A number of methods have been suggested for addressing these issues, though most of them were targeted at specific input datasets and did not offer any software to support their general use. For example, [Luscombe et al. 13
] created a dynamic network by overlaying TFs regulating differentially expressed genes for different time points. [Lu et al. 14
] created a 2D visualization for different dynamic measurements, including time series expression, histone modification, and Pol2-occupancy data using the GATE software [15
] although no combined model is presented. Bromberg et al. measure TF activation as a time series and derive pathways that explain activated TFs by integrating subnetworks from PPI networks [16
]. Baugh et al. relies on the expression data of transcription factors to identify representatives regulating early development of C. elegans
A different way of formulating the problem is to decompose the gene expression data into TF activity and TF affinity values for each expressed gene as suggested by Network Component Analysis [18
]. From the matrix of TF affinity values one can construct a dynamic network with connections for each time point [19
]. There have been many extensions to this idea with different underlying mathematical models, including ordinary differential equations [20
] and Factor analysis [21
]. Note however that such regression-based methods do not really take time into account. If one randomly reorders the temporal columns (exchanging, for example the second time point with the fourth etc.) these models will still result in the same network.

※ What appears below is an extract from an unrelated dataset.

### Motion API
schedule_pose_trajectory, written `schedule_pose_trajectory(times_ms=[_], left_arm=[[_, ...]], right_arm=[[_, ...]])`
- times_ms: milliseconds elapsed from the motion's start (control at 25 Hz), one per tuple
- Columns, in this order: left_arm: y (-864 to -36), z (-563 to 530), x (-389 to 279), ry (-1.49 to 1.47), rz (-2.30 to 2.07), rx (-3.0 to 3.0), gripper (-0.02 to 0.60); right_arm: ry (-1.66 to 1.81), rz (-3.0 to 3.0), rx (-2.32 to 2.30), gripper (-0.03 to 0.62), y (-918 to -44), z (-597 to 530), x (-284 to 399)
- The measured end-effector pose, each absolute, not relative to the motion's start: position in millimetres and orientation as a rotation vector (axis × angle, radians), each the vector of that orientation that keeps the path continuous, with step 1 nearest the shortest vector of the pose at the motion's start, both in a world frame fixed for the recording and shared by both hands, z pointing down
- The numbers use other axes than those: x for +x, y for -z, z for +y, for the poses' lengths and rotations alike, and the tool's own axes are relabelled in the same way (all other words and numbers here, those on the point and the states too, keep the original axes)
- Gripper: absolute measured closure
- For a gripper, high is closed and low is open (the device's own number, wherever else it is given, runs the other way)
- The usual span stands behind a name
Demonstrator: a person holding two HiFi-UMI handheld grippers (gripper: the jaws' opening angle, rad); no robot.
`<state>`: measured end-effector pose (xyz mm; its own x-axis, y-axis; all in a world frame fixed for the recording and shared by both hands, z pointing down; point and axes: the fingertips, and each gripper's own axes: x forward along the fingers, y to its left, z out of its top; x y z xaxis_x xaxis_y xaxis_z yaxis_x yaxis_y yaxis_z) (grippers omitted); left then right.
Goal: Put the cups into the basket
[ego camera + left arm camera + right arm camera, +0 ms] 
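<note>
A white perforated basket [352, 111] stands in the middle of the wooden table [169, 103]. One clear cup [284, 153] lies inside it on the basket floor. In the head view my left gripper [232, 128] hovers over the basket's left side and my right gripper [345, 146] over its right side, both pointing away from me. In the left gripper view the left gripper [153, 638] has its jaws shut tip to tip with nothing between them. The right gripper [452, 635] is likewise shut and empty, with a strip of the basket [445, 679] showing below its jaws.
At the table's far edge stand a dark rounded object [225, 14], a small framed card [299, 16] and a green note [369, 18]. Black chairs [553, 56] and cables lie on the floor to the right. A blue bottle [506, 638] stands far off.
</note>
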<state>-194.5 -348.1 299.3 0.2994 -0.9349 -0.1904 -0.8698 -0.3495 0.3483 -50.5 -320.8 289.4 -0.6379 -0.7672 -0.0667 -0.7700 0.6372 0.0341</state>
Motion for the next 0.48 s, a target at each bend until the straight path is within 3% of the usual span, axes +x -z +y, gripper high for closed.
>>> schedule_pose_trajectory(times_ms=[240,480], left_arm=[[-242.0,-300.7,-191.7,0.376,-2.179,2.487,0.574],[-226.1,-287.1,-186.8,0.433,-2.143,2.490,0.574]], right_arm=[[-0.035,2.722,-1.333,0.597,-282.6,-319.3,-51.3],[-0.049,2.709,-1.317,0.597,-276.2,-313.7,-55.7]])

One of the first approaches to construct networks that change over time while still incorporating the ordering of time series data was suggested by [Friedman 22
] using dynamic Bayesian networks (DBNs). A DBN is a set of directed networks, one for each time point. Although general learning of DBNs is NP-hard there exist conditions where these networks can be learned optimally [23
]. However, these methods do not scale to hundreds of regulators.
To provide a general method that can be widely applied to reconstructing dynamic regulatory networks, [25
] presented DREM, a method that integrates times series and static data using an Input-Output Hidden Markov Model (IOHMM). DREM learns a dynamic GRN by identifying bifurcation points, places in the time series where a group of co-expressed genes begins to diverge. These points are annotated with the TFs controlling the split leading to a combined dynamic model. Since its release 5 years ago the DREM software has been used for modeling a wide range of GRNs for example stress response in yeast [25
] and E. coli
], development in fly by the modENCODE consortium [8
], stem cell differentiation in mice [27
] and disease progression in human [28
While DREM has been successfully used for multiple species, so far each group using it had to obtain its own protein-DNA interaction data. Since such data is often dispersed among several databases, websites and publications, this step was a major hurdle to using DREM. Other features not supported in the original DREM version included: the integration of motif discovery, the ability to utilize dynamic ChIP binding data [29
] and TF expression data, and visualization of these new data types. In this paper we discuss a new version of DREM, termed DREM 2.0, that addresses all these limitations. As we show, by addressing these issues DREM 2.0 improves upon both methods that do not integrate static information in the analysis of dynamic data and the previous version of DREM which lacked the above features.